Le Christ vient à notre rencontre

Enfin, le Catéchisme médite sur la rencontre de Jésus avec la Samaritaine. Il cite la phrase que Jésus lui dit : « Si tu savais le don de Dieu ! » (Jean 4, 40) Le Catéchisme en fait un beau commentaire : « La merveille de la prière se révèle justement là, au bord des puits où nous venons chercher notre eau : là, le Christ vient à la rencontre de tout être humain, il est le premier à nous chercher et c' est lui qui demande à boire. » Ce n' est donc pas nous qui d' abord allons prier, c' est le Christ qui vient vers nous. Commencer la prière en remerciant le Christ de venir vers moi, c'est considérer que c' est lui, le Maître qui est « le premier à me chercher » parce qu' Il m' aime !

Le Catéchisme continue : « Jésus a soif. » Il s' agit tout autant de Jésus qui demande à la Samaritaine, et donc à chacun d' entre nous : « donne-moi à boire » (Jean 4, 10), que de Jésus qui dit sur la croix : « J'ai soif » (Jean 19, 28), soif de notre amour, de notre foi, de notre confiance. Le Catéchisme l'exprime très clairement : « Jésus a soif, sa demande vient des profondeurs de Dieu qui nous désire : La prière, que nous le sachions ou non, c' est la rencontre de la soif de Dieu et de la nôtre. » (CEC 2560)

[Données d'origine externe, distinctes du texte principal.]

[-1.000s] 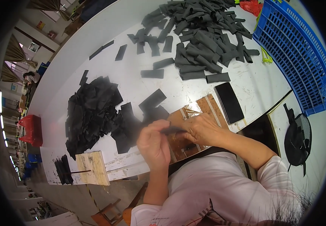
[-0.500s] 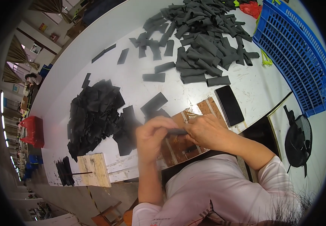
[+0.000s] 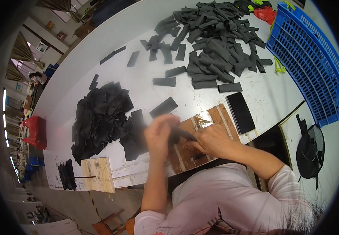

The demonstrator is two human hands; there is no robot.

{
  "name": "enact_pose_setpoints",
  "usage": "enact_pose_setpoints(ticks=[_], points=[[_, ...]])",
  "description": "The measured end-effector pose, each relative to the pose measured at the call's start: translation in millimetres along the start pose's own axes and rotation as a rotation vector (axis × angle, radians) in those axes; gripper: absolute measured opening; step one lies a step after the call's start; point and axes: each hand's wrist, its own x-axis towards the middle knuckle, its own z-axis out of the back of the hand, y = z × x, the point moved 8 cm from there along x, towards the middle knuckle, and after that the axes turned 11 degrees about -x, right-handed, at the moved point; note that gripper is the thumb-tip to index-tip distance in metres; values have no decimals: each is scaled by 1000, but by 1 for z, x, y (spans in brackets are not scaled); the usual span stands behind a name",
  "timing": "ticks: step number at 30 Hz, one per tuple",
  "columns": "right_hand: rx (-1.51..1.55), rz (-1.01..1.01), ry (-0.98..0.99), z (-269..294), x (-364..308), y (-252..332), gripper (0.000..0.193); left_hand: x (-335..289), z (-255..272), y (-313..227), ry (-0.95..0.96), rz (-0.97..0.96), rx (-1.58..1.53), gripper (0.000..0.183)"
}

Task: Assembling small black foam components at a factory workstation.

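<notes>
Dark piece held over brown board; right hand gripping, left hand's grip unconfirmed

Nearest, at the lower edge, is the wearer's pale shirt (image 3: 220,192). The right hand (image 3: 213,140) is closed, with thumb and fingers pinching one end of a dark piece (image 3: 184,134). The left hand (image 3: 159,135) is at the other end of the piece, fingers curled and raised; it is blurred, and whether it grips the piece cannot be told. The piece lies between the two hands, tilted, above a brown board (image 3: 186,154) marked with pale stripes.

The board is at the near edge of a white table (image 3: 138,88). Just right of it lies a black phone (image 3: 240,112). At the table's near left edge is a pale wooden block (image 3: 98,174); a thin dark rod (image 3: 86,177) runs from it to a row of black strips (image 3: 66,175). To the right, off the white table, lies a black mesh bag (image 3: 311,152).

Beyond the block is a heap of flat dark pieces (image 3: 101,117). A single flat dark piece (image 3: 164,107) lies just beyond the left hand. Farther off is a larger heap of dark grey tubes (image 3: 212,64), several lying loose at its left side. A blue crate (image 3: 304,62) stands right of this heap. A red bag (image 3: 265,15) lies at the far right of the table.
</notes>
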Motion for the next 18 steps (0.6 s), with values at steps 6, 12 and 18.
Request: enact_pose_setpoints(ticks=[6, 12, 18], points=[[905, -42, -5, 72, 67, -28, 54, 52, 83, 72, -215, 34, 1284, 37], [706, -161, 89, 16, -6, -29, 41, 64, 110, 99, -96, 93, 1416, 16], [652, -60, 325, -43, -30, 26, 36, 38, 81, 10, -304, 96, 571, 8]])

Voilà ce qui est extraordinaire dans la prière : c'est d'abord Dieu qui a soif de nous ! C'est d'abord Jésus qui s' approche de nous. C'est Lui qui prend l' initiative de se faire proche de nous, et pas l' inverse. Le premier, il nous a aimés (cf. 1 Jean 4, 10). Et nous, en priant, nous répondons à sa proximité, à sa soif, à son amour. Prier, c'est avoir conscience que Dieu se fait proche de moi, m' écoute et m' aime.

2. DIFFÉRENTES FORMES DE PRIÈRE


Cette prière, selon le Catéchisme de l' Église Catholique, peut être une prière de «bénédiction». On bénit Dieu en « réponse aux dons de Dieu » (CEC 2626), à la bénédiction dont Il nous comble. Je bénis Dieu pour la bénédiction qu' Il fait descendre sur mes enfants. Je bénis Dieu pour sa bénédiction en me donnant de la nourriture. Je bénis Dieu pour les amis car l' amitié est une bénédiction. Etc.

Le Catéchisme parle aussi de « l'adoration ». C'est la prière la plus gratuite parce que dans l' adoration, nous reconnaissons Dieu comme Dieu, et cela suffit ! « L' homme se reconnaît créature devant son Créateur ». (CEC 2628) Je ne vais pas à l' adoration pour demander quelque chose. J'y vais parce que Dieu est Dieu, parce que Jésus est Seigneur !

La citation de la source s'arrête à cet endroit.